Die Senatsverwaltung für Stadtentwicklung hatte in einem Brief an den Berliner Mieterverein im November letzten Jahres versichert, Vorsorge zu treffen und den Bezirken erhöhte finanzielle Mittel zuzuweisen. Die Senatsverwaltung für Finanzen erklärte dazu, dass die Bezirksämter aufgrund der mit der Wohngeldnovelle verbundenen höheren Auszahlungen von Wohngeld etwa 45 Prozent mehr Mittel zur Verfügung gestellt bekommen haben. Die Bezirksämter können für die Wohngeldstellen auch mehr Personal einsetzen. Sollte der Bezirkshaushalt für die Finanzierung der zusätzlichen Arbeitskräfte auf den Wohngeldstellen nicht ausreichen, will der Senat die Kosten dafür rückwirkend erstatten.
„Gegenwärtig liegen dem Bezirksamt noch 2900 unbearbeitete Anträge von einst über 3600 Ende Februar vor“, erklärt die zuständige Bezirksstadträtin in Friedrichshain-Kreuzberg, Jutta Kalepky. Dieses Wohnungsamt besetzte seit Jahresbeginn sechs neue Stellen, in Neukölln und Steglitz-Zehlendorf waren es jeweils fünf.

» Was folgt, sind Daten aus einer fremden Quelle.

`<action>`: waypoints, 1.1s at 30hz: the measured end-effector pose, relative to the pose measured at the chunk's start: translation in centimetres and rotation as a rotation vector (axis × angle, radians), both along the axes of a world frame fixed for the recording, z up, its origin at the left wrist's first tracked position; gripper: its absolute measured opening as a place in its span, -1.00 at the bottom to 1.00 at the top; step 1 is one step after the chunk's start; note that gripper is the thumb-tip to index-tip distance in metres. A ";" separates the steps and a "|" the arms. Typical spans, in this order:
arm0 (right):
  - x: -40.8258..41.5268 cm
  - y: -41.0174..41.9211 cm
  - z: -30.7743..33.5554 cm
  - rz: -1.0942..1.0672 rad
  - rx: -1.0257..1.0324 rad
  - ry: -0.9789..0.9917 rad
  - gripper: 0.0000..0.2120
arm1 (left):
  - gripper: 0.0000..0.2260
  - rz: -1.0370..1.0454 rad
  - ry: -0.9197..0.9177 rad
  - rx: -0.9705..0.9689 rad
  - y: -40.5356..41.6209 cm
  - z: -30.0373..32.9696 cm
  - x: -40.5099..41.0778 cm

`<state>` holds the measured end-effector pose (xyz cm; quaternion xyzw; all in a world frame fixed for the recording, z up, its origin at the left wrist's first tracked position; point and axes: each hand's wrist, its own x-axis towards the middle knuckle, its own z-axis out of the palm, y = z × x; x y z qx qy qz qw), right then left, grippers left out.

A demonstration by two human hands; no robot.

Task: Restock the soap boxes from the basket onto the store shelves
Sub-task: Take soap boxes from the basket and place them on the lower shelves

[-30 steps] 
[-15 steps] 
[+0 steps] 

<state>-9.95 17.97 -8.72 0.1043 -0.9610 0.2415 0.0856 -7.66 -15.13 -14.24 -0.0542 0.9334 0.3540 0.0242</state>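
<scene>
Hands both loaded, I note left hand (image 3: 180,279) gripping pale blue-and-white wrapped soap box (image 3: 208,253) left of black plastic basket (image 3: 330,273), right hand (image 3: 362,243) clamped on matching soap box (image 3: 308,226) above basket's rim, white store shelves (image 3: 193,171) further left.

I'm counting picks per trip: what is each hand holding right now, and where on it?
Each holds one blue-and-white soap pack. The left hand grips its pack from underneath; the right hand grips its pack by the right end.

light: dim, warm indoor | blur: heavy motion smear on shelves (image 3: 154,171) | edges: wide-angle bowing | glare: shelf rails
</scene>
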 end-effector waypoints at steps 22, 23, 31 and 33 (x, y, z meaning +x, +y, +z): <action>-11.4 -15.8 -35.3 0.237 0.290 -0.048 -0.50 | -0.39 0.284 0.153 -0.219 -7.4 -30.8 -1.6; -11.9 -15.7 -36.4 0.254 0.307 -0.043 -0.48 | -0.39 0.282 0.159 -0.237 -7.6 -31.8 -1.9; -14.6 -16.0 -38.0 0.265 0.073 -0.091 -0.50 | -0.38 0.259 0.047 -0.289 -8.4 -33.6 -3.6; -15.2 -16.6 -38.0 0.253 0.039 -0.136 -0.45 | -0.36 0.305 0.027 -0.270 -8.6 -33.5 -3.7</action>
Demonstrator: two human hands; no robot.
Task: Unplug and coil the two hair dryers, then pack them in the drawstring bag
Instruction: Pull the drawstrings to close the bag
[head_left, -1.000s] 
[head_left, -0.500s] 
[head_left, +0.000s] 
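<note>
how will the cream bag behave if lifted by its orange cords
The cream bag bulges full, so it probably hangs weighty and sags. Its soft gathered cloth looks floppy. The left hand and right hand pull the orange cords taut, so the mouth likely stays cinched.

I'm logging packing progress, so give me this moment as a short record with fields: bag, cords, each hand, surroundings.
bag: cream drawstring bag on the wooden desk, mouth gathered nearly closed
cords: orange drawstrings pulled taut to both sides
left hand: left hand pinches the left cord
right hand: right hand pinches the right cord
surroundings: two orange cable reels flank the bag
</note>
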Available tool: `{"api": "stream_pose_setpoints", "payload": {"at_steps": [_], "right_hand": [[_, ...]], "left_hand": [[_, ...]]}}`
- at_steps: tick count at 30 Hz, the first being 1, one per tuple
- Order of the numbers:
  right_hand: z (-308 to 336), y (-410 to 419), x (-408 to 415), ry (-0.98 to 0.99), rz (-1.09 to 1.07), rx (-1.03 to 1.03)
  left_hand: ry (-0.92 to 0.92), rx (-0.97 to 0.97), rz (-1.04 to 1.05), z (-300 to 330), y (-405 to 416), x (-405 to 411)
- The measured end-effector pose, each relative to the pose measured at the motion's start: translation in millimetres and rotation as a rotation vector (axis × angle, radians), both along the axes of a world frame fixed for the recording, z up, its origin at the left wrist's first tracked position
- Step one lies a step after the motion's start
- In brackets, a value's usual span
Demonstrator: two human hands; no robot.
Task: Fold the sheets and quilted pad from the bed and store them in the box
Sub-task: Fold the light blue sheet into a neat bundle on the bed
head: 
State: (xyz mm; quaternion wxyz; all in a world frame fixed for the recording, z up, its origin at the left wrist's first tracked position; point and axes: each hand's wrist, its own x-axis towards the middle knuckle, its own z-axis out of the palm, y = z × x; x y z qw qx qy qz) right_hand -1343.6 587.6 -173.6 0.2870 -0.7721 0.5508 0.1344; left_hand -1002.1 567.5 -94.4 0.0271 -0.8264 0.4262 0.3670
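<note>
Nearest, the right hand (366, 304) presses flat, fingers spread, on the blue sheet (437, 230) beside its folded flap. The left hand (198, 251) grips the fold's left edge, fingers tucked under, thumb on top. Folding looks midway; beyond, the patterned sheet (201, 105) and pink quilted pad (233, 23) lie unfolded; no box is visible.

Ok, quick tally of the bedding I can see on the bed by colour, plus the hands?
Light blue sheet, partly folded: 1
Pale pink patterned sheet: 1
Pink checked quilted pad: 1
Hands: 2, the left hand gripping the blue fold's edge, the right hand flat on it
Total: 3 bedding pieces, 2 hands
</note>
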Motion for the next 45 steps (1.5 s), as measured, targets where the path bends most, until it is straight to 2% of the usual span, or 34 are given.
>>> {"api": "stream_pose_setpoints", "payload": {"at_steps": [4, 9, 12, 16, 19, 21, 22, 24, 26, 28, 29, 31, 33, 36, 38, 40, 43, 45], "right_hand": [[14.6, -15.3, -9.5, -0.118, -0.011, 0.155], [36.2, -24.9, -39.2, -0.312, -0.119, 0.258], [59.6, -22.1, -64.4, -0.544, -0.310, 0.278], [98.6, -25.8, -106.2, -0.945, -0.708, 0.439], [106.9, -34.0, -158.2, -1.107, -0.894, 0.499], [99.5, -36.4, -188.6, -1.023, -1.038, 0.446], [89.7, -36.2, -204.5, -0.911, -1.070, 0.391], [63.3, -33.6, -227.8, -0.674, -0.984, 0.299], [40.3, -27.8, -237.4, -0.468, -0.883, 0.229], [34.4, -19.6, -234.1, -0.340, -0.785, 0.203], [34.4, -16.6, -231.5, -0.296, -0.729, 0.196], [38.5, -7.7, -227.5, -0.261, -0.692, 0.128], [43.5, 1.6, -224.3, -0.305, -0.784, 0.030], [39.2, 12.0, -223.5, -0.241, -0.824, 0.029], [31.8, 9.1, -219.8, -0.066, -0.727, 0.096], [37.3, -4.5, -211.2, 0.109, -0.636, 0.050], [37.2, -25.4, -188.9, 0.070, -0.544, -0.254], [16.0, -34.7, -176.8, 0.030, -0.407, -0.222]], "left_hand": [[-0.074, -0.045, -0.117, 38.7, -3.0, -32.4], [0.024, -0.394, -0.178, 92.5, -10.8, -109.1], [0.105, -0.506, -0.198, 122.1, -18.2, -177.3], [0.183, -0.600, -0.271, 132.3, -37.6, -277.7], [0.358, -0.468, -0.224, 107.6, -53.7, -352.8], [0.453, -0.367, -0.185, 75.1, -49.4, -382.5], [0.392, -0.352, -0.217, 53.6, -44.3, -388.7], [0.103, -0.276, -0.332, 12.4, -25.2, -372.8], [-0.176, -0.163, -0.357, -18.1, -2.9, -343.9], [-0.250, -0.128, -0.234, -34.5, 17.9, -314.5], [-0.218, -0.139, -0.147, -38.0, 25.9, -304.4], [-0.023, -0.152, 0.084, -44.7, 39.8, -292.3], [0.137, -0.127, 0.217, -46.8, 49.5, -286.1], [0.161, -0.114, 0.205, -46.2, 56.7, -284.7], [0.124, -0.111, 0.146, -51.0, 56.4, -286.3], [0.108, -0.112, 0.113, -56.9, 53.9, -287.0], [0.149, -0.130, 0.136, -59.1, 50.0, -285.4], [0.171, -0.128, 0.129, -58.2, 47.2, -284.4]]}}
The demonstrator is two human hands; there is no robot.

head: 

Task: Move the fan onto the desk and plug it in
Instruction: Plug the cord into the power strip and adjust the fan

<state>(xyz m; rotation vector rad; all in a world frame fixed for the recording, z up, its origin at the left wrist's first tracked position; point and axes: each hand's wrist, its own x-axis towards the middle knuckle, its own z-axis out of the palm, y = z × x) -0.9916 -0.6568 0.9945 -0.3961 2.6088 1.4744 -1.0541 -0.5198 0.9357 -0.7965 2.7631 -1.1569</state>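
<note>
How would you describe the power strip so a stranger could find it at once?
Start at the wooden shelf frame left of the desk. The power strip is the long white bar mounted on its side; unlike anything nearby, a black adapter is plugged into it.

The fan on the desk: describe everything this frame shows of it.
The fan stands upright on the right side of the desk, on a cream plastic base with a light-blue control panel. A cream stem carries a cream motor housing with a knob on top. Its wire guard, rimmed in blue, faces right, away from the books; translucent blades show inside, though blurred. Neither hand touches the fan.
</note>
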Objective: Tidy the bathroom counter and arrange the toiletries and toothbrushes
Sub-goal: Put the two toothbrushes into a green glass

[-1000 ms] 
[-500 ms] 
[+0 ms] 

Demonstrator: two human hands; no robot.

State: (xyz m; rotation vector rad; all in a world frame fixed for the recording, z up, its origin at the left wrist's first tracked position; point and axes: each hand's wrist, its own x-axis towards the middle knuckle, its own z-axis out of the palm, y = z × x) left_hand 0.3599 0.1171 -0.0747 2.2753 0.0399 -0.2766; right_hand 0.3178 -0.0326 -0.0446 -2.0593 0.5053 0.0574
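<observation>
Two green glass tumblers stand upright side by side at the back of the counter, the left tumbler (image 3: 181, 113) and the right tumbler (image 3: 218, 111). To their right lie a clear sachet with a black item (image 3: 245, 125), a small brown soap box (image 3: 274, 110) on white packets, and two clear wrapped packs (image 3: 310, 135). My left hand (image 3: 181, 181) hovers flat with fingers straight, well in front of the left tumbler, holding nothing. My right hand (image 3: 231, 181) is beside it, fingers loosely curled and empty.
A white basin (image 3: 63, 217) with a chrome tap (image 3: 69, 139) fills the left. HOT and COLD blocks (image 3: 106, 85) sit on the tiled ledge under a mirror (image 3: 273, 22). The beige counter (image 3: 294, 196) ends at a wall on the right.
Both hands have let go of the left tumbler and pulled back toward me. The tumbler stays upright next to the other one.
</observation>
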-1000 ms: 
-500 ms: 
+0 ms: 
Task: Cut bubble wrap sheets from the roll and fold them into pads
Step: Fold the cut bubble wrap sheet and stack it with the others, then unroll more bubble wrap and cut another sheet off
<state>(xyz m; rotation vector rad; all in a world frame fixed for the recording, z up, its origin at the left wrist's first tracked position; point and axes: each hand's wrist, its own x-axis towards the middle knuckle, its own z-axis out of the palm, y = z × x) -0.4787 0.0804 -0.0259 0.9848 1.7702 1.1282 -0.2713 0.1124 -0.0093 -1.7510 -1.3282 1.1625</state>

So hoffnungsvoll sieht es aber nicht überall aus. Pankows Stadtrat Martin Federlein konnte die Wohngeldstelle lediglich mit einer Vollzeitkraft und zwei Auszubildenden aufstocken. „Die bestehende Haushaltssituation lässt uns keine Wahl“, erklärt er und ist der Meinung, dass das Land nicht ausreichend auf den Ansturm der zu erwartenden Wohngeldanträge reagiert hat. Ein Problem sieht er auch darin, dass im Stellenpool kein für die Bearbeitung von Wohngeldanträgen ausgebildetes Personal vorhanden ist und die Einarbeitung von fachfremden Arbeitskräften sehr viel Zeit in Anspruch nimmt. Die Zahl der unbearbeiteten Anträge in Pankow stieg inzwischen auf 4300.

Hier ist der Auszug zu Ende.